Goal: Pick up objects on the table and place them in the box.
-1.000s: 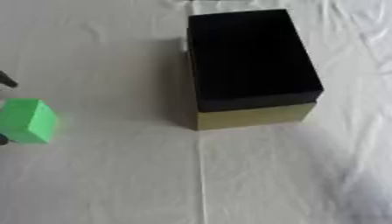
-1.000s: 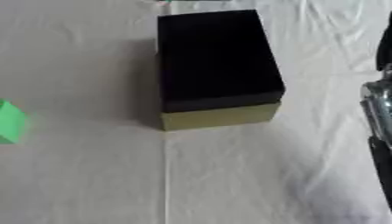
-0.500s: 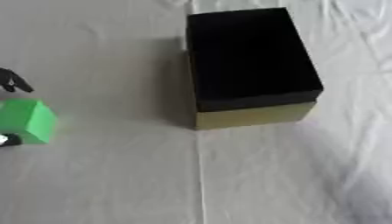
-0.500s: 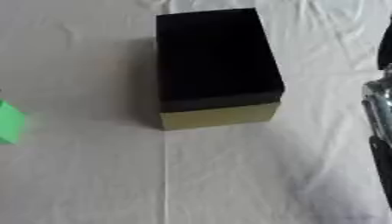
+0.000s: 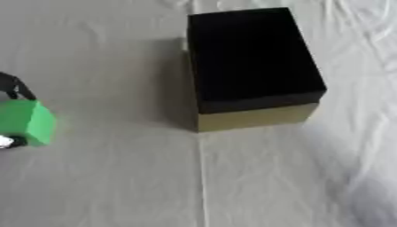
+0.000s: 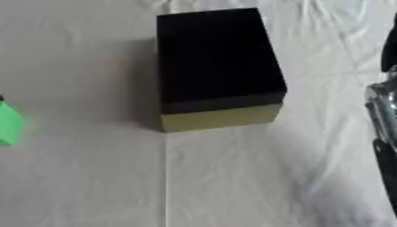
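Box [image 5: 252, 57] sits pretty much in the middle of the white cloth-covered table [image 5: 101, 186], dark black interior on top and an olive-yellow wall facing the camera. Way off to the left edge of the left eye view you get the robot's left hand [image 5: 11, 88], only a sliver of it though: a dark finger just above the green cube [image 5: 27, 122] and a small silver-white bit right below the cube's lower left corner. So the cube sits between those two bits, and it looks like the fingers are closed around it, touching it top and bottom, but most of the hand is cut off by the frame edge. The box is well apart from that hand, off to its right and a bit further up the table. On the other side, in the right eye view, the right arm [image 6: 384, 124] shows along the right edge as a black and silver strip, well apart from the box; the hand itself isn't really visible so I can't tell what its fingers are doing.
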Controlling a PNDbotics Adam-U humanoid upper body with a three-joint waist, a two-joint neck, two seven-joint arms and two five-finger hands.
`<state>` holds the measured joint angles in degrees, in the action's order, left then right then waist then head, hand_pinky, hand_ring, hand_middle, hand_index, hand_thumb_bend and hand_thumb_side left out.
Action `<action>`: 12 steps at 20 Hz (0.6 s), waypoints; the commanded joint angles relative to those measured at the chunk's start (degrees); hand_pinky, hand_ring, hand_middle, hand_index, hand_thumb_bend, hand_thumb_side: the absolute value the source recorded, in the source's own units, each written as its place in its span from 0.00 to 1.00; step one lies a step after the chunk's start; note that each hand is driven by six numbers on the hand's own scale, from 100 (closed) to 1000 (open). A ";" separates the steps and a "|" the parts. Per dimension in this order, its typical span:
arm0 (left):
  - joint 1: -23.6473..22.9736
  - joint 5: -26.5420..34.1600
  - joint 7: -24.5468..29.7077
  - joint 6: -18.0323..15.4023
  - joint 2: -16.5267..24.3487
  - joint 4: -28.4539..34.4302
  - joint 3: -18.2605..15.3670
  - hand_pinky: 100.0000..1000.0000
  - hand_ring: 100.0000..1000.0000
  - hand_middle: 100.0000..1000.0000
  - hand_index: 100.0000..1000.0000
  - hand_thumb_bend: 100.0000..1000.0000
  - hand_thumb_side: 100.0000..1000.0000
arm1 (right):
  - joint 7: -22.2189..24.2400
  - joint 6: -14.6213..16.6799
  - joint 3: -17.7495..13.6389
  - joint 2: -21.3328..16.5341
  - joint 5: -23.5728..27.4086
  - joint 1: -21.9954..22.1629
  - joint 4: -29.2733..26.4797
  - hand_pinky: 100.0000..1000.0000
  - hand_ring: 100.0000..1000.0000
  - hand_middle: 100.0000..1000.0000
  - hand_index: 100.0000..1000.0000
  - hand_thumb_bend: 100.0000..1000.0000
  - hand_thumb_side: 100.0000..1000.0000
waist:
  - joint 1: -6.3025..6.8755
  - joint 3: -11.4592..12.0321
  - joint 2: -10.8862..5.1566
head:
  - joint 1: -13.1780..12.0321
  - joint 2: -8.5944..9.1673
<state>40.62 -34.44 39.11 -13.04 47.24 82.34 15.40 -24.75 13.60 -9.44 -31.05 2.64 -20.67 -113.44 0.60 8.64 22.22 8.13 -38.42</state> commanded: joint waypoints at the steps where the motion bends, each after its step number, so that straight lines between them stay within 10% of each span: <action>1: 0.94 0.77 -1.22 -0.48 0.95 0.44 -0.16 0.62 0.71 0.70 0.77 0.38 0.34 | -0.07 0.00 -0.27 -0.76 0.27 -0.33 -1.15 0.85 0.77 0.79 0.79 0.00 1.00 | 0.05 0.01 -1.02 | -0.14 0.38; 12: 0.24 2.30 -2.24 1.02 2.42 5.05 -1.70 0.47 0.55 0.58 0.68 0.11 0.33 | -0.22 -0.31 -0.42 -0.76 0.18 0.12 -1.15 0.85 0.77 0.79 0.79 0.00 1.00 | 0.02 0.49 -1.26 | 0.06 0.06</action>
<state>39.95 -32.30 37.04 -12.43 47.36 86.27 14.89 -24.96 13.36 -9.48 -30.99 2.64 -20.17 -113.44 0.59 9.07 22.22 8.17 -38.43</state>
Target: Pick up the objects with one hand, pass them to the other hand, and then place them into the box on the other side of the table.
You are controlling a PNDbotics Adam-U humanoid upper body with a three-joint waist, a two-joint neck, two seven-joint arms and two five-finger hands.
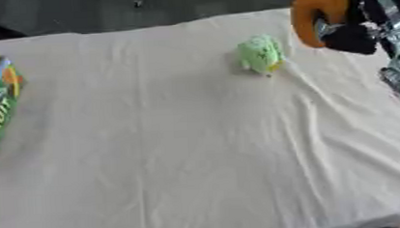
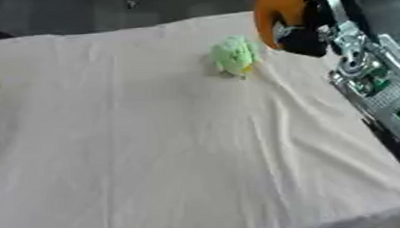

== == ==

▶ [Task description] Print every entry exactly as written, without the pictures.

▶ [Solution for this problem]
Goal: Pick up objects on the table and place them in the box.
-1.000s: 
-1.000s: 
-0.500s: 
-0.500s: 
+0.000s: 
+0.000s: 
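Box [image 5: 252, 57] sits pretty much in the middle of the white cloth-covered table [image 5: 101, 186], dark black interior on top and an olive-yellow wall facing the camera. Way off to the left edge of the left eye view you get the robot's left hand [image 5: 11, 88], only a sliver of it though: a dark finger just above the green cube [image 5: 27, 122] and a small silver-white bit right below the cube's lower left corner. So the cube sits between those two bits, and it looks like the fingers are closed around it, touching it top and bottom, but most of the hand is cut off by the frame edge. The box is well apart from that hand, off to its right and a bit further up the table. On the other side, in the right eye view, the right arm [image 6: 384, 124] shows along the right edge as a black and silver strip, well apart from the box; the hand itself isn't really visible so I can't tell what its fingers are doing.
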Controlling a PNDbotics Adam-U humanoid upper body with a three-joint waist, a two-joint neck, two seven-joint arms and two five-finger hands.
`<state>` holds the measured joint angles in degrees, in the action's order, left then right then waist then head, hand_pinky, hand_ring, hand_middle, hand_index, hand_thumb_bend and hand_thumb_side left out.
Action `<action>`: 12 steps at 20 Hz (0.6 s), waypoints; the commanded joint angles relative to those measured at the chunk's start (degrees); hand_pinky, hand_ring, hand_middle, hand_index, hand_thumb_bend, hand_thumb_side: the absolute value the source recorded, in the source's own units, each written as its place in its span from 0.00 to 1.00; step one lies a step after the chunk's start; note that each hand is driven by six numbers on the hand's own scale, from 100 (closed) to 1000 (open). A ";" separates the steps and a "|" the parts. Per dimension in this order, its typical span:
arm0 (left):
  - joint 1: -23.6473..22.9736
  - joint 5: -26.5420..34.1600
  - joint 7: -24.5468..29.7077
  - joint 6: -18.0323..15.4023
  - joint 2: -16.5267..24.3487
  - joint 4: -28.4539..34.4302
  - joint 3: -18.2605..15.3670
  - hand_pinky: 100.0000..1000.0000
  - hand_ring: 100.0000..1000.0000
  - hand_middle: 100.0000..1000.0000
  - hand_index: 100.0000..1000.0000
  - hand_thumb_bend: 100.0000..1000.0000
  - hand_thumb_side: 100.0000..1000.0000
arm1 (right):
  - joint 7: -22.2189..24.2400
  - joint 6: -14.6213..16.6799
  - joint 3: -17.7495..13.6389
  - joint 2: -21.3328..16.5341
  - joint 5: -23.5728..27.4086
  - joint 1: -21.9954..22.1629
  - joint 4: -29.2733..26.4797
  - hand_pinky: 100.0000..1000.0000
  - hand_ring: 100.0000..1000.0000
  - hand_middle: 100.0000..1000.0000
  - hand_index: 100.0000..1000.0000
  - hand_thumb_bend: 100.0000..1000.0000
  - hand_thumb_side: 100.0000..1000.0000
waist:
  - joint 1: -6.3025..6.8755
  - joint 3: -11.4592..12.0321
  - joint 2: -10.8862..5.1566
head:
  - joint 1: -13.1780..12.0321
  - joint 2: -8.5944..9.1673
<state>40.62 -34.44 39.11 -13.04 47.24 82.34 15.40 -24.75 13.60 -9.44 -31.05 2.64 -20.67 -113.44 0.60 8.64 22.22 8.13 -38.42</state> commanded: joint waypoints at the steps where the motion bends, each after its step number, so that straight lines between them stay within 10% of each span: <action>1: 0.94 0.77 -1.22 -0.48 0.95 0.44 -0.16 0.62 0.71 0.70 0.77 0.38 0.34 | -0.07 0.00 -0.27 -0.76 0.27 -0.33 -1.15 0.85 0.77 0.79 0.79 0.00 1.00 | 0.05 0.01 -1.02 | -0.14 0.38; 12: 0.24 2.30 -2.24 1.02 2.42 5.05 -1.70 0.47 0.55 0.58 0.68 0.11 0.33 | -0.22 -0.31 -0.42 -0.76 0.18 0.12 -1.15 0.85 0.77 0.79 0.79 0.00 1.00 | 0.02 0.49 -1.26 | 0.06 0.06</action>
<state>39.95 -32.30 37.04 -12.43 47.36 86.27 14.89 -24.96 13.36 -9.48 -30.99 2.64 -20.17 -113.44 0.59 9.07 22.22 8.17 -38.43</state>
Target: Pick up the objects with one hand, pass them to the other hand, and then place them into the box on the other side of the table.
You are controlling a PNDbotics Adam-U humanoid upper body with a three-joint waist, a two-joint neck, two seven-joint arms and two five-finger hands.

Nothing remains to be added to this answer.